5.メリット③その人のことをよく知ることができる

第三に、その人のことを良く知れるということです。人と人がコミュニケーションを取る時、出身大学や生まれ故郷、年齢、趣味…など色々なことを質問し、その人のことを知ろうとすると思います(特に初対面の時)。その中で、自分のやっていること、大事に思っている価値観を伝える上で、「実はこんなことをやっているんだ」と相手に伝えることができたら、その人の人柄を理解することができ、すぐ打ち解けるようになったり、仲を深めることが出来ると思います。

6.自分の努力を公言することは全員の利益になる

 私が努力を公言していくべきだ!と考えるのは上記の3つのメリット以外に高校時代に所属していた野球部での経験が背景にあります。私は高校野球で練習量では自分なりに頑張ったなという実感がありました。しかし、チームで一番下手くそでどうしようもない選手でした。しかし、監督は秋、春の大会でベンチ入りのメンバーとして背番号を与えてくれました(人数はベンチ入りの人数の1.5倍ほどいました)。なぜチームで一番下手くそな選手がベンチ入りをすることができたのかというと、背番号を取るためにボールボーイや雑務を行ったり、ミーティングの時に最前列に立つ、一番早く整備に取りかかるなど、いやらしいほど監督にアピールしたことが功を奏したからです。しかし、私は選手としての実力を上げるためにもっともっともっと自分のやっていることを出していけば良かったと後悔しています。もっと自分がやっていること・取り組んでいることを隠さず出していけば、色々な人の意見を貰い、練習方法を見直したり、地域の人により応援されるようになったり、より多くの人に応援してもらえたかもという後悔があります。

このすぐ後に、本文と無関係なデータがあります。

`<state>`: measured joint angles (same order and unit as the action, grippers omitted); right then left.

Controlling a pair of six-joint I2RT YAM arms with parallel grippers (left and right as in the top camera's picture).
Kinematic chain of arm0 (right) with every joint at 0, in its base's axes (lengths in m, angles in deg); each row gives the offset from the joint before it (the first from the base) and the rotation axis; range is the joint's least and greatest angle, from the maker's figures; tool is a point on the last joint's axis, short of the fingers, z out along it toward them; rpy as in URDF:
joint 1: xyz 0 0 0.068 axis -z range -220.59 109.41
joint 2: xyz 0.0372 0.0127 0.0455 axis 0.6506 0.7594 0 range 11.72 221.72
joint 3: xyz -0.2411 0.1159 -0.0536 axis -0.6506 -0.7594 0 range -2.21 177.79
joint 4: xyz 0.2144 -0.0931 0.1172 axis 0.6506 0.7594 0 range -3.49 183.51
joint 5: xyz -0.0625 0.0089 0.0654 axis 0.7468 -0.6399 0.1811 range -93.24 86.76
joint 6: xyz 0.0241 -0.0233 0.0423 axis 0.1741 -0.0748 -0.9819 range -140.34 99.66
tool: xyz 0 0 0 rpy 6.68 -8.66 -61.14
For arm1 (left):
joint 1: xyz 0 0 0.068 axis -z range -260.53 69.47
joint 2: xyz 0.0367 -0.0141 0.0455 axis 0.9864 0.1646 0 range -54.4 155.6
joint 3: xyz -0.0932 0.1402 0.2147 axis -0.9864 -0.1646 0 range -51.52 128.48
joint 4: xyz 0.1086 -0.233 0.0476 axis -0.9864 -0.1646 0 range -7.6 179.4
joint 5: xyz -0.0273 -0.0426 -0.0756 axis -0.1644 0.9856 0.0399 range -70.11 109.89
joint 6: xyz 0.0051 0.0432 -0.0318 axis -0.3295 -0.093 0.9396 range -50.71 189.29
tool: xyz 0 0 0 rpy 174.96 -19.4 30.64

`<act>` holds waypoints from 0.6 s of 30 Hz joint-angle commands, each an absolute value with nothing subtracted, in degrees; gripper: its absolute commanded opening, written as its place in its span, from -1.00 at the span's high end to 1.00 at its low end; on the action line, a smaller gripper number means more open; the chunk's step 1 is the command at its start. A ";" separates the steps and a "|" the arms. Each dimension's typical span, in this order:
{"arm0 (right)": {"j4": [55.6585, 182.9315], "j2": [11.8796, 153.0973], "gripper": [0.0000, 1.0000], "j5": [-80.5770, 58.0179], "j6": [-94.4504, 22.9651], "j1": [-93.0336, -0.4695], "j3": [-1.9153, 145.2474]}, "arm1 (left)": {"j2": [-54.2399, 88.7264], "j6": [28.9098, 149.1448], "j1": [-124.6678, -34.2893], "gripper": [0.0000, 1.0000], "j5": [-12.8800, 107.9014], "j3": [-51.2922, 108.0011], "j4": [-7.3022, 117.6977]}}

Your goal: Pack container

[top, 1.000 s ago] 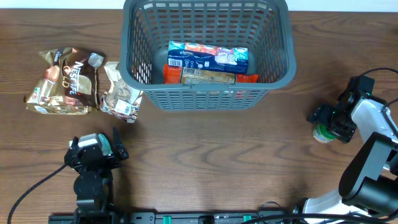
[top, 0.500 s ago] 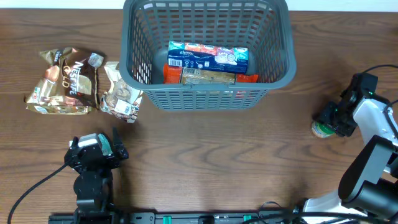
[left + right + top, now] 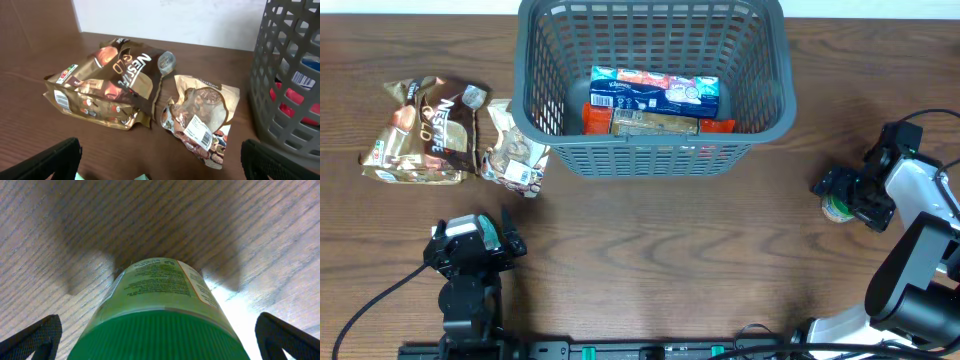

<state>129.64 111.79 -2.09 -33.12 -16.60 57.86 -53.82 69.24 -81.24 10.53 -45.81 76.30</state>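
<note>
The container [image 3: 650,150] is a large dark grey lattice basket at the back middle; its wall shows in the left wrist view [image 3: 285,75]. It holds a blue tissue box [image 3: 655,92] and red packets [image 3: 595,118]. A jar with a green lid [image 3: 834,211] stands on the table at the right. My right gripper [image 3: 840,198] is open, with its jaws on either side of the jar [image 3: 160,295] and gaps on both sides. My left gripper [image 3: 512,232] is open and empty at the front left.
A brown coffee bag [image 3: 425,130] and a clear snack bag [image 3: 515,150] lie left of the basket; the left wrist view shows the coffee bag [image 3: 107,82] and the snack bag [image 3: 202,112] too. The table's right edge is close behind the right arm.
My right gripper drew back to the right, then came left again over the jar. The jar and the left arm have not moved.
</note>
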 commanded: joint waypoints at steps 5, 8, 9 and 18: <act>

引退後に同期から「現役時代、実はこういうことを頑張っていて…」という言葉を聞くと、頑張っていたのは自分だけじゃないということを知れてその同期のことを深く理解すると同時に、それをもし現役時代に聞いていたら自分も頑張ろう!とモチベーションが上がってたのではないかと感じました。ここから感じたことは、3年間一緒にいる人でも気づかないことがあるのに、初対面のことを知るのは難しいのではないかということでした。だからこそ「自分はこんなことを頑張っている」と積極的に声に出すことによって、協力してくれる人が増えたり、組織に恩恵を与えたり、自分を深く知って貰うきっかけになると考えました。

「陰徳は金」という言葉が、「陰徳は銀、陽徳は金」という言葉になればいいなと思います。